With all of that grant-management activity, I hardly had the time to do my science. And the more I wrote, presented, and managed the administrative aspects of my project, the more others took notice and asked if I could assist similarly with their activities. Soon enough I was: helping to write grant renewals, giving tours to donors, sitting on building committees, and designing Web pages. I felt that I was contributing something valuable, and my inclination became to devote my energies to this new effort, and in that way, have a larger and broader impact than my science ever would.
At the end of 2004, I came to the University of California at Irvine, where two deans and I created a position where I could do such work full time. In the past six years, my office has grown from one full-time employee to its current staff of seven, five of whom hold Ph.D.'s. We have submitted more than 175 multi-investigator grant proposals, with a success rate of above 45 percent.
But our success is by no means unique. Most research-development offices show grant-success rates well above the national average. More than anything, I believe that has to do with the extra attention that our offices bring to bear on each project. (A parable my father once told me is relevant here: Two hunters hear a bear outside their tent. One starts to lace up his tennis shoes. The second responds “Are you crazy? You can’t outrun a bear!” Replies the first, “I don’t need to outrun the bear. I just need to outrun you.”)
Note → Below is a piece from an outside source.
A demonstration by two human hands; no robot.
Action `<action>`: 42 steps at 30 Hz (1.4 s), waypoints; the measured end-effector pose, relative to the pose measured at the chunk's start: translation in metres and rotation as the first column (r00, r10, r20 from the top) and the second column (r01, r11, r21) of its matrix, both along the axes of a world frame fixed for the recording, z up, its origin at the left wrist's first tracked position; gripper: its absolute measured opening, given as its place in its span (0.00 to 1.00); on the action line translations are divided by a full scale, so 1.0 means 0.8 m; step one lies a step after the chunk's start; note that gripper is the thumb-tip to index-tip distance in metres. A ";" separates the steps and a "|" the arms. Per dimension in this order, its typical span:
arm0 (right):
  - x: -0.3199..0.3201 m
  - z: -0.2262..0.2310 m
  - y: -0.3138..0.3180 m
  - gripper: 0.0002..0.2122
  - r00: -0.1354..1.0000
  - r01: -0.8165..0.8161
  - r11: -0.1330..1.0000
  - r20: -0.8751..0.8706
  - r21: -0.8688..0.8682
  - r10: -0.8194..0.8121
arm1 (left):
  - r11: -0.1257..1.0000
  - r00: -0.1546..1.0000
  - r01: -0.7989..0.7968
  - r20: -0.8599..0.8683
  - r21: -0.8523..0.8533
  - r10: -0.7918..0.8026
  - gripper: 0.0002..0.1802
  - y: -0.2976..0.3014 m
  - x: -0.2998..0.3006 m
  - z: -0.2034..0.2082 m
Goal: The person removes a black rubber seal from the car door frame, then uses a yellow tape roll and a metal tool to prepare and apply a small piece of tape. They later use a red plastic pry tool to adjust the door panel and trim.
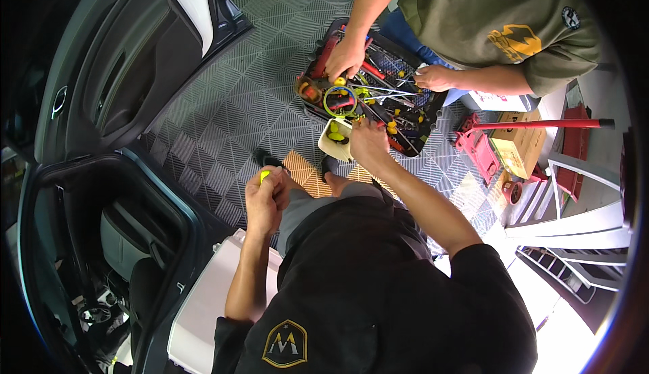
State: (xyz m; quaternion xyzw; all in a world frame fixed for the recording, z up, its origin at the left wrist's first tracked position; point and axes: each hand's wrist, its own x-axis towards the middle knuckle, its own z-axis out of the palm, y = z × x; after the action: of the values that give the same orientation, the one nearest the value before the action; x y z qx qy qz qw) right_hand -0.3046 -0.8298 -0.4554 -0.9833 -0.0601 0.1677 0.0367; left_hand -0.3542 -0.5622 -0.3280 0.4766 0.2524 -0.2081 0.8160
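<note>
My left hand (pixel 263 205) is closed, with a small bright yellow-green piece (pixel 264 176) pinched at its fingertips; its exact kind is too small to tell. My right hand (pixel 370 145) reaches to the near edge of an open black tool case (pixel 427 137), fingers curled downward beside a cream-coloured bin (pixel 326 149). What those fingers hold, if anything, is hidden. Several yellow-green pieces lie in the bin. Screwdrivers, red-handled tools and a yellow-green ring-shaped roll (pixel 326 103) fill the case.
Across the case a co-worker's hands (pixel 346 56) handle tools. A car with open doors (pixel 135 69) stands at left, a pale box (pixel 196 320) beside me. At right are a red floor jack (pixel 478 151), a cardboard box (pixel 519 145) and a metal ladder (pixel 574 218).
</note>
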 end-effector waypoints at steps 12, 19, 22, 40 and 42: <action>0.025 0.005 0.076 0.09 0.907 -0.081 0.992 -0.406 0.101 0.115 | 0.985 0.995 0.084 0.049 0.149 -0.092 0.13 0.034 -0.025 -0.027; -0.004 -0.150 0.023 0.13 0.923 -0.119 0.993 -0.369 0.000 0.111 | 0.974 0.995 -0.083 0.044 -0.212 0.095 0.28 0.016 0.008 0.005; 0.000 -0.105 0.040 0.15 0.943 -0.075 0.993 -0.318 0.089 0.100 | 0.967 0.984 -0.072 0.138 -0.246 0.109 0.24 0.016 0.015 0.015; 0.022 0.099 -0.049 0.14 0.588 0.717 0.355 -0.794 0.600 0.154 | 0.991 0.933 -0.119 0.336 -0.055 0.131 0.23 -0.003 0.023 0.074; 0.010 0.174 -0.045 0.08 0.527 0.849 -0.184 -0.811 0.495 0.254 | 0.991 0.923 -0.126 0.361 -0.036 0.131 0.24 -0.008 0.015 0.075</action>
State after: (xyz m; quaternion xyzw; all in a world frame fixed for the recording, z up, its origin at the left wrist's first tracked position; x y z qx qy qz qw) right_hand -0.2967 -0.8661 -0.3164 -0.4255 0.1529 0.4128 0.7907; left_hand -0.3424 -0.5687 -0.2683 0.4841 0.1269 -0.0644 0.8634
Our association arose organically, in response to an enormous need for a community of people serving similar roles across academe, primarily in isolation from one another.
Its formation, however, came largely through the efforts of one woman: Holly Falk-Krzesinski, a research professor at Northwestern University and founding director of its research-development office. She began calling other research-development offices to evaluate interest in establishing a network that could share experiences and ideas. The response was positive. She kept calling. The National Organization of Research Development Professionals was incorporated in 2009, with a 12-member governing board representing a broad range of disciplines and institutions. In June we will hold our third annual conference.
Research-development professionals occupy a unique and valuable role in the academic enterprise. We journey through the campus, traversing it daily in small exploratory ventures or large expeditions, helping people formulate and finance their research and doing what we can to make things a success. It’s a good feeling.
Academe needs strategic guidance and managed involvement in order to revitalize our research programs. Our offices are a voice for scientists. By effecting change in our own lives and career paths, we can change the way research is done.